[Start of section]
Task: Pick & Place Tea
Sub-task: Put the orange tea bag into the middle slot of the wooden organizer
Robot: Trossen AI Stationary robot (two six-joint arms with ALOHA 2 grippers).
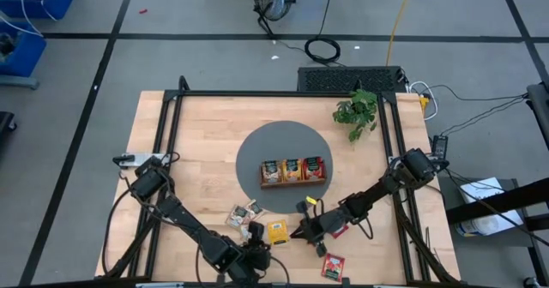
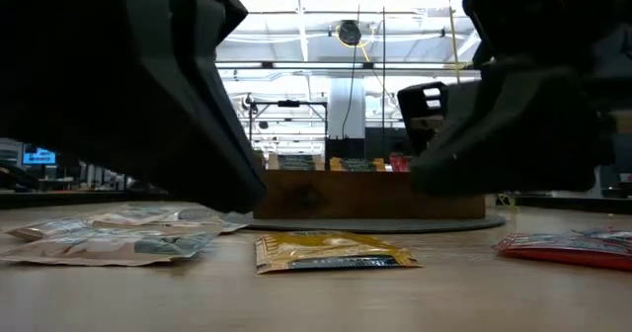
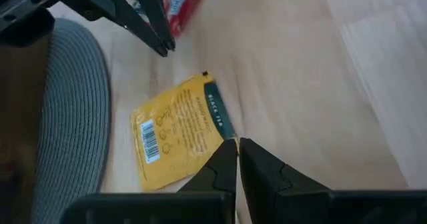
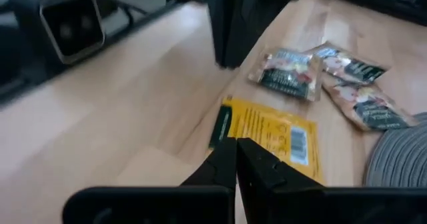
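Observation:
An orange-yellow tea sachet (image 1: 276, 231) with a dark green label lies flat on the wooden table, near its near edge. It also shows in the low view (image 2: 331, 251). My left gripper (image 3: 237, 157) is shut, its tips over the sachet's (image 3: 180, 127) label-side corner. My right gripper (image 4: 235, 154) is shut too, over the same sachet's (image 4: 267, 134) opposite edge. In the low view both dark grippers stand above the table. Pale tan sachets (image 1: 243, 215) lie to the left, red ones (image 1: 333, 267) to the right.
The brown wooden tray (image 1: 293, 171), with sachets standing in its three compartments, sits on a round grey mat (image 1: 257, 151) at the table's middle. A small green plant (image 1: 358, 110) stands at the far right. The two arms meet close together near the table's near edge.

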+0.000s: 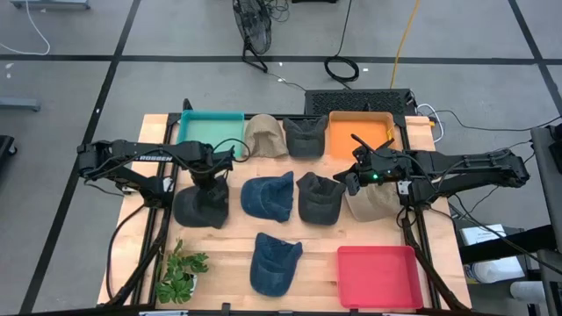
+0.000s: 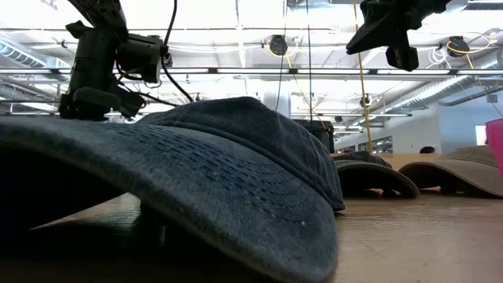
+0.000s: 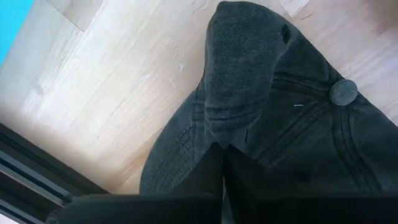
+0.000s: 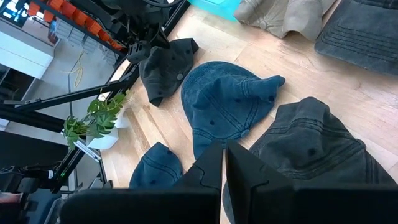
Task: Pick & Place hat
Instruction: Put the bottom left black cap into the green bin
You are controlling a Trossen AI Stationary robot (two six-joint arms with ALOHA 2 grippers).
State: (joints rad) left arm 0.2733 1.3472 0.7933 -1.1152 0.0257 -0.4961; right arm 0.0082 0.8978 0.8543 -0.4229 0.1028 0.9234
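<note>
Hat point(image 1: 200, 206), dark grey, directly beneath left gripper point(image 1: 211, 174), at the left end of the middle row on the surface point(image 1: 230, 256). Left gripper pressed together on a raised fold of that hat's crown, pinching cloth between the fingers, as seen in the left wrist view point(image 3: 239, 81), with the top button point(image 3: 342, 92) just beside the fold. Hat's long axis running from under the gripper toward the near edge of the surface, brim end pointing away from the teal tray point(image 1: 209, 128). Teal tray just beyond the left gripper, at the far edge; probably the nearest drop spot, so likely a lift and a short carry away from the hat's brim. Left arm clearly the nearer one to this hat.

Right gripper point(image 1: 353, 176) pressed together too, holding nothing, hovering above the tan hat point(image 1: 373, 204) at the right end of the middle row, well apart from the dark grey hat.

Counted, left to right: one plant point(image 1: 180, 272); seven hats in all, two in the far row, four in the middle row, one blue hat point(image 1: 272, 263) in the near row; three trays, teal, orange point(image 1: 360, 132), red point(image 1: 379, 276).
</note>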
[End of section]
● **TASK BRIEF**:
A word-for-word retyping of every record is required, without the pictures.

● **WRITTEN SOLUTION**:
Task: Pick & Place Tea
Sub-task: Put the orange tea bag into the middle slot of the wooden organizer
Robot: Trossen AI Stationary robot (two six-joint arms with ALOHA 2 grippers).
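Observation:
An orange-yellow tea sachet (image 1: 276, 231) with a dark green label lies flat on the wooden table, near its near edge. It also shows in the low view (image 2: 331, 251). My left gripper (image 3: 237, 157) is shut, its tips over the sachet's (image 3: 180, 127) label-side corner. My right gripper (image 4: 235, 154) is shut too, over the same sachet's (image 4: 267, 134) opposite edge. In the low view both dark grippers stand above the table. Pale tan sachets (image 1: 243, 215) lie to the left, red ones (image 1: 333, 267) to the right.
The brown wooden tray (image 1: 293, 171), with sachets standing in its three compartments, sits on a round grey mat (image 1: 257, 151) at the table's middle. A small green plant (image 1: 358, 110) stands at the far right. The two arms meet close together near the table's near edge.
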
+0.000s: 
+0.000s: 
+0.000s: 
+0.000s: 
Task: Pick & Place hat
Instruction: Put the bottom left black cap into the green bin
You are controlling a Trossen AI Stationary robot (two six-joint arms with ALOHA 2 grippers).
State: (joints rad) left arm 0.2733 1.3472 0.7933 -1.1152 0.0257 -0.4961; right arm 0.0082 0.8978 0.8543 -0.4229 0.1028 0.9234
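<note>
Hat point(image 1: 200, 206), dark grey, directly beneath left gripper point(image 1: 211, 174), at the left end of the middle row on the surface point(image 1: 230, 256). Left gripper pressed together on a raised fold of that hat's crown, pinching cloth between the fingers, as seen in the left wrist view point(image 3: 239, 81), with the top button point(image 3: 342, 92) just beside the fold. Hat's long axis running from under the gripper toward the near edge of the surface, brim end pointing away from the teal tray point(image 1: 209, 128). Teal tray just beyond the left gripper, at the far edge; probably the nearest drop spot, so likely a lift and a short carry away from the hat's brim. Left arm clearly the nearer one to this hat.

Right gripper point(image 1: 353, 176) pressed together too, holding nothing, hovering above the tan hat point(image 1: 373, 204) at the right end of the middle row, well apart from the dark grey hat.

Counted, left to right: one plant point(image 1: 180, 272); seven hats in all, two in the far row, four in the middle row, one blue hat point(image 1: 272, 263) in the near row; three trays, teal, orange point(image 1: 360, 132), red point(image 1: 379, 276).
</note>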

This answer leaves nothing further to address.